Но Соня, Соня... От ночных мыслей об экспедиции, от литературных бесед с Бубновым, от ежедневных трудов на теннисе, он снова и снова к ней возвращался, подносил для нее спичку к газовой плите, где сразу, с сильным пыхом, выпускал все когти голубой огонь. Говорить с ней о любви было бесполезно, но однажды, провожая ее домой из кафе, где они тянули сквозь соломинки шведский пунш под скрипичный вой румына, он почувствовал такую нежность от теплоты ночи, и от того, что в каждом подъезде стояла неподвижная чета, — так подействовали на него их смех и шепот, и внезапное молчание, — и сумрачное колыхание сирени в палисадниках, и диковинные тени, которыми свет фонаря оживлял леса обновлявшегося дома, — что внезапно он забыл обычную выдержку, обычную боязнь быть поднятым Соней на зубки, — и чудом заговорил — и о чем? — о Горации... Да, Гораций жил в Риме, а Рим походил на большую деревню, где, впрочем, немало было мраморных зданий, но тут же гнались за бешеной собакой, тут же хлюпала в грязи свинья с черными своими поросятами, — и всюду строили, стучали плотники, громыхая, проезжала телега с лигурийским мрамором или огромной сосной, — но к вечеру стук затихал, как затихал в сумерки Берлин, и напоследок гремели железные цепи запираемых на ночь лавок, совсем, как гремели, спускаясь, ставни лавок берлинских, и Гораций шел на Марсово поле, тщедушный, но с брюшком, лысый и ушастый, в неряшливой тоге, и слушал нежный шепот бесед под портиками, прелестный смех в темных углах.

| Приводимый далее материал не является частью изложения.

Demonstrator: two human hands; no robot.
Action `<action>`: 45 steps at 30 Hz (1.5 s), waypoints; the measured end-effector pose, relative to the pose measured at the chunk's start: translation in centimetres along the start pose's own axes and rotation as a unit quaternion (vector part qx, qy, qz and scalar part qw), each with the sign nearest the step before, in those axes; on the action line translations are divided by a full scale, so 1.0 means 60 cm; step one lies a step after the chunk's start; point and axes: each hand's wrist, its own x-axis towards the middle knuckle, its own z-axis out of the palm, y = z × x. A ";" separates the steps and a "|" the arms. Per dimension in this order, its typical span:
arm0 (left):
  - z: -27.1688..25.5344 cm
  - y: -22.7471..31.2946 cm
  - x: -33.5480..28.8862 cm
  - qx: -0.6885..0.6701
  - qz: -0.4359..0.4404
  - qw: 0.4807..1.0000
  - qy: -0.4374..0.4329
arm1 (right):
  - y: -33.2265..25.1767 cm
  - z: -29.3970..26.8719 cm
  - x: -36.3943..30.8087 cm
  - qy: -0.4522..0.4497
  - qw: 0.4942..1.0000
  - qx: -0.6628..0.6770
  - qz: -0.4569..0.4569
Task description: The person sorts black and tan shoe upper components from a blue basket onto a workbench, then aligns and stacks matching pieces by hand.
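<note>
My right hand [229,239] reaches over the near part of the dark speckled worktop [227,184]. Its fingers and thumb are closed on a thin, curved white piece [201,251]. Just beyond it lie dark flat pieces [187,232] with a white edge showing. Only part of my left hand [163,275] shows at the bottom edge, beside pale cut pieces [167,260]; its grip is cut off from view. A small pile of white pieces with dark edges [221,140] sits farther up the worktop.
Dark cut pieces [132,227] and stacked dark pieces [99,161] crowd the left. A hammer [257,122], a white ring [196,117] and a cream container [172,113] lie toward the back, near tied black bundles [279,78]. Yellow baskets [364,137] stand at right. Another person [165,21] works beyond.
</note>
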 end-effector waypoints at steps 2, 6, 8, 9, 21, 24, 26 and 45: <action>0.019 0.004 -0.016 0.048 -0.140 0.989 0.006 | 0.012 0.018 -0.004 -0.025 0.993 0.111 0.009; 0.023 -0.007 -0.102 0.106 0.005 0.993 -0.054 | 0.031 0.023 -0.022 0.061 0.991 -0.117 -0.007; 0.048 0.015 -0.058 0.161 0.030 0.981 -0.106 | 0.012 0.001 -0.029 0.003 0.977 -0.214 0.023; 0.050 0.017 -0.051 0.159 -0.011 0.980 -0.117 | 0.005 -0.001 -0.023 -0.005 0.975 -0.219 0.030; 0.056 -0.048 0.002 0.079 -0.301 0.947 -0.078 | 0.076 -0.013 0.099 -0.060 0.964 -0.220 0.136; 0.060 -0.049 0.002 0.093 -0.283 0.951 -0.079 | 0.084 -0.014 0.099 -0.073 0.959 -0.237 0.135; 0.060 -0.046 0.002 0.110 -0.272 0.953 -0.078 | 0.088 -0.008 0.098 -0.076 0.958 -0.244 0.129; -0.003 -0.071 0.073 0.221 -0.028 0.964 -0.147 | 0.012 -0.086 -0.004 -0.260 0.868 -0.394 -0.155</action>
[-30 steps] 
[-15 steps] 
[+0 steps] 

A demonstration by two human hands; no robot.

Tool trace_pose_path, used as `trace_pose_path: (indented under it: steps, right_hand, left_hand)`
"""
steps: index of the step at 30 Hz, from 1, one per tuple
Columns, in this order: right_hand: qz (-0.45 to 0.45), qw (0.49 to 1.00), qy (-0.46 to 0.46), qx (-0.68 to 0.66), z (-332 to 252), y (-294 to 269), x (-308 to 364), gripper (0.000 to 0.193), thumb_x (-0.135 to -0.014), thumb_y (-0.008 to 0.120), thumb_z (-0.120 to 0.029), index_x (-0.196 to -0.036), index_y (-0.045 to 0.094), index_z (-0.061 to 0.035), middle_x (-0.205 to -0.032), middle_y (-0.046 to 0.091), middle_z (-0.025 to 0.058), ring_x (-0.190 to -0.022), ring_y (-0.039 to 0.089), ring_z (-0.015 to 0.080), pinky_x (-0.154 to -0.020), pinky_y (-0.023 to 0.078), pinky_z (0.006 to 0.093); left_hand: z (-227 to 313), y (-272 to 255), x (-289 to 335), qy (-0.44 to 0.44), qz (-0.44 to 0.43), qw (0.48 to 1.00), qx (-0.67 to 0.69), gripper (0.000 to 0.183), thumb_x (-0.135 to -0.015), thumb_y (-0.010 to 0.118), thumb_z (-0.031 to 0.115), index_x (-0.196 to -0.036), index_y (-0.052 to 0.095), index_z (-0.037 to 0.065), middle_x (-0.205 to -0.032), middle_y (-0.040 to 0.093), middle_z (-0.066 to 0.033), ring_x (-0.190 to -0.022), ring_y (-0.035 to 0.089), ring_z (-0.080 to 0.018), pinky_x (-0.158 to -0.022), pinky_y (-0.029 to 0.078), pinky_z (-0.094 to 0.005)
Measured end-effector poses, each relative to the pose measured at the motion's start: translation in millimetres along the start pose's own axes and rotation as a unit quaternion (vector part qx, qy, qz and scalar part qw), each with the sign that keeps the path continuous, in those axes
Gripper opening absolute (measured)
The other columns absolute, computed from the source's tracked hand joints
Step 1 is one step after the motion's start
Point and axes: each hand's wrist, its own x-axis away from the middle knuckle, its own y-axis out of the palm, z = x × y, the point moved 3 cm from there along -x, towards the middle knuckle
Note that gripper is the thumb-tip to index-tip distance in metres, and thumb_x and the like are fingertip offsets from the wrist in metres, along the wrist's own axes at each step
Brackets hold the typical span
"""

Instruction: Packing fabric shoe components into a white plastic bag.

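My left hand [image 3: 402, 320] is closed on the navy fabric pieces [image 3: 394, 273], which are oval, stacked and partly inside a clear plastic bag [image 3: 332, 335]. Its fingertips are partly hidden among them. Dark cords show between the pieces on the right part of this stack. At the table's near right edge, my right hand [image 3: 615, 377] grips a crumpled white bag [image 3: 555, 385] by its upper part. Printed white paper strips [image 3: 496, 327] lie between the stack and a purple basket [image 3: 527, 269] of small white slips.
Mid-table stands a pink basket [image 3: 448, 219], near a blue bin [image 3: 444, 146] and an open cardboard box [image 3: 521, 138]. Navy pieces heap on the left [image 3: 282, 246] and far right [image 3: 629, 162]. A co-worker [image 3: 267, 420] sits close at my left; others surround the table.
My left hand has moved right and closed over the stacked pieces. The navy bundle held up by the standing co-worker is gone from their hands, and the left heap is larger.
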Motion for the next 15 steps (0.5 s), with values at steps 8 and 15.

“Ты такой милый, — вдруг сказала Соня, — что я должна тебя поцеловать, — только постой, отойдем сюда”. У решетки, через которую свисала листва, Мартын привлек к себе Соню, и, чтобы не терять ничего из этой минуты, не зажмурился, медленно целуя ее холодные мягкие губы, а следил за бледным отсветом на ее щеке, за дрожью ее опущенных век: веки поднялись на мгновение, обнажив влажный слепой блеск, и прикрылись опять, и она вздрагивала, и вытягивала губы, и вдруг ладонью отодвинула его лицо, и, стуча зубами, вполголоса сказала, что больше не надо, пожалуйста, больше не надо.

“А если я другого люблю?” — спросила Соня с нежданной живостью, когда они снова побрели по улице. “Это ужасно”, — сказал Мартын и почувствовал, что было какое-то мгновение, когда он мог Соню удержать, — а теперь она опять выскользнула. “Убери руку, мне неудобно идти, что за манера, как воскресный приказчик”, — вдруг проговорила она, и последняя надежда, блаженно теплое ощущение ее голого предплечья под его рукой, — исчезло тоже. “У него есть по крайней мере талант, — сказала она, — а ты — ничто, просто путешествующей барчук”. “У кого — у него?” Она ничего не ответила и молчала до самого дома; но на прощание поцеловала еще раз, закинув ему за шею обнаженную руку, и, с серьезным лицом, потупясь, заперла снутри дверь, и он проследил сквозь дверное стекло, как она поднялась по лестнице, поглаживая балюстраду, — и вот — исчезла за поворотом, и вот — потух свет.